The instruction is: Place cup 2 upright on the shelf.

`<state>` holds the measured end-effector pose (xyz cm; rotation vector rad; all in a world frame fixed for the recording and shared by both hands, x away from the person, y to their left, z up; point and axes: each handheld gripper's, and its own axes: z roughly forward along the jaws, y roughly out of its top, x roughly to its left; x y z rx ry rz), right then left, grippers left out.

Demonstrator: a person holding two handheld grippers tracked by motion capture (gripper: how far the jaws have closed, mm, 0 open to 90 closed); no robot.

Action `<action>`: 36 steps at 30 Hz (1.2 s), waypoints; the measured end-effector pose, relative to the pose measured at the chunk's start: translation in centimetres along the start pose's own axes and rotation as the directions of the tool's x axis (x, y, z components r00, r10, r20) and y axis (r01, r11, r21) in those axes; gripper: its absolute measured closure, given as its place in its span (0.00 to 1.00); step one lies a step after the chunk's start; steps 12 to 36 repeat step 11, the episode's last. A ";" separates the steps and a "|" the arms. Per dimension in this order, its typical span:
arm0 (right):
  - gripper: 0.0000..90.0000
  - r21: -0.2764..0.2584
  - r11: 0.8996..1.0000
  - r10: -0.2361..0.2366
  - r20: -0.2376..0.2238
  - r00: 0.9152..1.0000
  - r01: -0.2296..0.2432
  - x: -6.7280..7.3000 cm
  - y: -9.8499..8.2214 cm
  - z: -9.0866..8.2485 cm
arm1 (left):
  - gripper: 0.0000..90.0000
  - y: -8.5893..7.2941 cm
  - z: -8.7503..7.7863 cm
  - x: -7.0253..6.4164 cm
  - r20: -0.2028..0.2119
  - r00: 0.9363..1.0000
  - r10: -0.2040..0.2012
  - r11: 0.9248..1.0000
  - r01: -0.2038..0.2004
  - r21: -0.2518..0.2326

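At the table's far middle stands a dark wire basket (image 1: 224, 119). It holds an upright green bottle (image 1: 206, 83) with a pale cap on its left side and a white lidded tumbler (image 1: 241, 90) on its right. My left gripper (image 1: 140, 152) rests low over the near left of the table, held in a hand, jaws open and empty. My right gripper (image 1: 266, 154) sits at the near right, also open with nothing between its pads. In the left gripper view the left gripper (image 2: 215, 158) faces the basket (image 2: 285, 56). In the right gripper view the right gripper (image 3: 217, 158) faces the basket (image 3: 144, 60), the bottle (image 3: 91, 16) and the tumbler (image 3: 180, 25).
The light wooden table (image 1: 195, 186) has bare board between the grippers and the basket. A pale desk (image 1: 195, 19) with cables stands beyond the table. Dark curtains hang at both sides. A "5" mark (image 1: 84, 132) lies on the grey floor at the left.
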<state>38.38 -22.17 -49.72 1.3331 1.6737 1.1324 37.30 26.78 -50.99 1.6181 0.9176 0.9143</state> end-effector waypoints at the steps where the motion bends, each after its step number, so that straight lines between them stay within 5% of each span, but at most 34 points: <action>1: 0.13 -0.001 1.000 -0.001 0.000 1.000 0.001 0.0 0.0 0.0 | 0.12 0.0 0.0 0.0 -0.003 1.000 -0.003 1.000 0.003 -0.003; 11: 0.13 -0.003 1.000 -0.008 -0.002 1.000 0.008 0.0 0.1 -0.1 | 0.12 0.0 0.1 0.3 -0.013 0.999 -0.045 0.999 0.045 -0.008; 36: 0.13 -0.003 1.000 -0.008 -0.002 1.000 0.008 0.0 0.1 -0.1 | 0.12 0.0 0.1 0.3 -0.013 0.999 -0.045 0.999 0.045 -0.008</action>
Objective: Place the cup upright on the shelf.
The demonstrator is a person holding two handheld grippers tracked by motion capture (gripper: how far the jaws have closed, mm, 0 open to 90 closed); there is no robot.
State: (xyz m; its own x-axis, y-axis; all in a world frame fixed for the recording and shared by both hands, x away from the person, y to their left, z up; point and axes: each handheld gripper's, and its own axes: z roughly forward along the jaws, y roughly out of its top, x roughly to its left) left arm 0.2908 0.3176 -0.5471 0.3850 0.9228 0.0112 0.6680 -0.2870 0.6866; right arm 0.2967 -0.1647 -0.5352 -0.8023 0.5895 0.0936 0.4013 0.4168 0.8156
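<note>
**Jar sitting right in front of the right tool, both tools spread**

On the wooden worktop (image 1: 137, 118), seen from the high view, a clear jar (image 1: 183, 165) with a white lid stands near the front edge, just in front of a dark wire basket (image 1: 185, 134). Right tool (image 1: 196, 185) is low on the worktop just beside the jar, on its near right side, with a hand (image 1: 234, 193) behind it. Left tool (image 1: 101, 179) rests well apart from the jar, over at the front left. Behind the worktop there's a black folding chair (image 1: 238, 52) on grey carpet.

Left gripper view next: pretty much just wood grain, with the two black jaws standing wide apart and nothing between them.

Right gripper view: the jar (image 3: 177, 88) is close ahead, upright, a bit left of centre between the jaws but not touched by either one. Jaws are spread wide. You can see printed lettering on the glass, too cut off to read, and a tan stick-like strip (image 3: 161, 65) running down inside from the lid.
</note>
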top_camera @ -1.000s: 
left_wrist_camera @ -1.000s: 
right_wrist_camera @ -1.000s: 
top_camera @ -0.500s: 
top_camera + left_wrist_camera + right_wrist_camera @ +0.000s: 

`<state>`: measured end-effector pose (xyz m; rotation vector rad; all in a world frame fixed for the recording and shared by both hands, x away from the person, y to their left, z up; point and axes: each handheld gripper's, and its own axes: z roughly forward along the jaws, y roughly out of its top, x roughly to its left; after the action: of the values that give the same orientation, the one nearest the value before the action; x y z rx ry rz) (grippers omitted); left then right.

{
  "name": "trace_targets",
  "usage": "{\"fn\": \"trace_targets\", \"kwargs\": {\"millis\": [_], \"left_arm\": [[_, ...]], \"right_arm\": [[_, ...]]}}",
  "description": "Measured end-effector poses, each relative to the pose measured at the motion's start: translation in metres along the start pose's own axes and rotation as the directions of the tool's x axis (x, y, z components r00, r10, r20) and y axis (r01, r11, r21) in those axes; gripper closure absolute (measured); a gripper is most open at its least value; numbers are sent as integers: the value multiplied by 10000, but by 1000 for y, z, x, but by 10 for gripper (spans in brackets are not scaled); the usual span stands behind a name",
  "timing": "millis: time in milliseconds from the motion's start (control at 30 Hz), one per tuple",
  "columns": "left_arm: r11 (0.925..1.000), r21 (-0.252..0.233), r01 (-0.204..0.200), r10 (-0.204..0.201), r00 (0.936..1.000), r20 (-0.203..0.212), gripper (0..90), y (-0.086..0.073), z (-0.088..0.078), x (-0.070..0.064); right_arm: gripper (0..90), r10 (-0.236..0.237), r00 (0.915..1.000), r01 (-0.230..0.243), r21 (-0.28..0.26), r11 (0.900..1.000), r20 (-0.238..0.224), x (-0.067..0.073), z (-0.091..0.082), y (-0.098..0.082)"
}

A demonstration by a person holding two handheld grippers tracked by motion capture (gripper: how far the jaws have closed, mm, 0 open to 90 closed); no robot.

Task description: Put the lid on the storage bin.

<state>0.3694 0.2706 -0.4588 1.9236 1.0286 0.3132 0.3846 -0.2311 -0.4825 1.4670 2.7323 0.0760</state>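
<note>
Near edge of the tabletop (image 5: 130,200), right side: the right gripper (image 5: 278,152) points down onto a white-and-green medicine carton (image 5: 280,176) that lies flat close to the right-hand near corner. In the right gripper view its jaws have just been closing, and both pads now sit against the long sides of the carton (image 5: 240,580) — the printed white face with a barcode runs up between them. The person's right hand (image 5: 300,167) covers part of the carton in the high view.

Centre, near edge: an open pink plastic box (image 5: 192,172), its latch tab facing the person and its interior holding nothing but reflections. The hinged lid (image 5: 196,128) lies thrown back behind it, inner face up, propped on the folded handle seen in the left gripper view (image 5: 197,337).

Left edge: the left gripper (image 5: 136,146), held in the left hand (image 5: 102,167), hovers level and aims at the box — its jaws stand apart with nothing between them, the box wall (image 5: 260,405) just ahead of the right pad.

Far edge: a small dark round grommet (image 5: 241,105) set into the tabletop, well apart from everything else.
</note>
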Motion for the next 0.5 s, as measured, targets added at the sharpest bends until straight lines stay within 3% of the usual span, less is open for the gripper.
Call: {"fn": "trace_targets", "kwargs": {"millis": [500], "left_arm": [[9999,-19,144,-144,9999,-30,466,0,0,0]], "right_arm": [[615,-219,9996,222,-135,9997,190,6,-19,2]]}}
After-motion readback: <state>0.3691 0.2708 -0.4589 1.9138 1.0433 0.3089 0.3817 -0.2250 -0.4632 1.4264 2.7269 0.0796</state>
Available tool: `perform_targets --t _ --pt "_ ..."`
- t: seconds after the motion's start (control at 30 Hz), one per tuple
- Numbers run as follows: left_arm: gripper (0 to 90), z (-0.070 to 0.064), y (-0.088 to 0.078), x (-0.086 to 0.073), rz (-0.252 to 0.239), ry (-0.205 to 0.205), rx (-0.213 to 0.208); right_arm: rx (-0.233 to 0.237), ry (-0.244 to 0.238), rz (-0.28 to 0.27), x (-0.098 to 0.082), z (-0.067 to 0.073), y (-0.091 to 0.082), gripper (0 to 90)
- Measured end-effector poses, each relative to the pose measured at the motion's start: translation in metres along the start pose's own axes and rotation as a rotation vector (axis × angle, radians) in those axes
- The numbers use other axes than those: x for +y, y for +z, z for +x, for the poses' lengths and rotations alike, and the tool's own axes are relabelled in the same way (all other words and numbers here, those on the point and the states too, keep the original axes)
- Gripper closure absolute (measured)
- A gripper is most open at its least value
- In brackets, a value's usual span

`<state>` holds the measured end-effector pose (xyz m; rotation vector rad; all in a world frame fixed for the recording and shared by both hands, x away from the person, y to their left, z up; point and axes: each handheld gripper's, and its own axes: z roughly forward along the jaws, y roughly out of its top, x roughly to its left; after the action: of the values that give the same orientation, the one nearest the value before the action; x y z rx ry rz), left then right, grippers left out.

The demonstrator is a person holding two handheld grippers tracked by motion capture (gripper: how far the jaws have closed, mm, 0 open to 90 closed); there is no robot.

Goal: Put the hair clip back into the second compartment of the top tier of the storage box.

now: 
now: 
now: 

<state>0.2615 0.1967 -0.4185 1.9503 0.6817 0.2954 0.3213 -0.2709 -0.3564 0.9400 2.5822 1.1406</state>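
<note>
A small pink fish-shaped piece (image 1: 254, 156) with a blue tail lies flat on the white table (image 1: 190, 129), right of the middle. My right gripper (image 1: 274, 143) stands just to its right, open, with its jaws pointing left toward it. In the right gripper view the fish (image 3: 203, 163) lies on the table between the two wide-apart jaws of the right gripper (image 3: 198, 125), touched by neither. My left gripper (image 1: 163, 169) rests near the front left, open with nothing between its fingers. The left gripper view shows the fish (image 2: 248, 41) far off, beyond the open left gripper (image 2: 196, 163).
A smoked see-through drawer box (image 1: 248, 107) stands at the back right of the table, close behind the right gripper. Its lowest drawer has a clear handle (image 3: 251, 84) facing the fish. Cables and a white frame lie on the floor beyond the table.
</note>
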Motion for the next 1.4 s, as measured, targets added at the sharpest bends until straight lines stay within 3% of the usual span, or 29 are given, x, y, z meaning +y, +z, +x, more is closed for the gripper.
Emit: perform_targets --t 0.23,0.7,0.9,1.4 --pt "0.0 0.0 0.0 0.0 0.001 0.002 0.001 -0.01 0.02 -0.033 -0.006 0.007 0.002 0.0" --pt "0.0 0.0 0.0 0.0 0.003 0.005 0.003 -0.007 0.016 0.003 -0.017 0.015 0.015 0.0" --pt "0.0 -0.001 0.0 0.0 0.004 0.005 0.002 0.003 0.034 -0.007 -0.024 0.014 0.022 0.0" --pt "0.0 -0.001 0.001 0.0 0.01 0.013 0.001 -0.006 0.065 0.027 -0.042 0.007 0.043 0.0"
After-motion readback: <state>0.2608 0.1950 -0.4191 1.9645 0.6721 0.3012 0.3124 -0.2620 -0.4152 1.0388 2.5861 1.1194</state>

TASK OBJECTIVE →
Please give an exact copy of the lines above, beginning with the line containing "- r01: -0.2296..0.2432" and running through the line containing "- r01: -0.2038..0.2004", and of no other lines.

SOLUTION TO THIS TASK →
  - r01: -0.2296..0.2432
  - x: -6.7280..7.3000 cm
  - y: -9.8499..8.2214 cm
  - z: -9.0866..8.2485 cm
arm1 (left):
  - gripper: 0.0000..90.0000
  - y: -8.5893..7.2941 cm
  - z: -8.7503..7.7863 cm
  - x: -7.0253..6.4164 cm
  - r20: -0.2028..0.2119
  - r00: 0.9363..1.0000
  - r10: -0.2040..0.2012
  - r11: 0.9248..1.0000
  - r01: -0.2038..0.2004

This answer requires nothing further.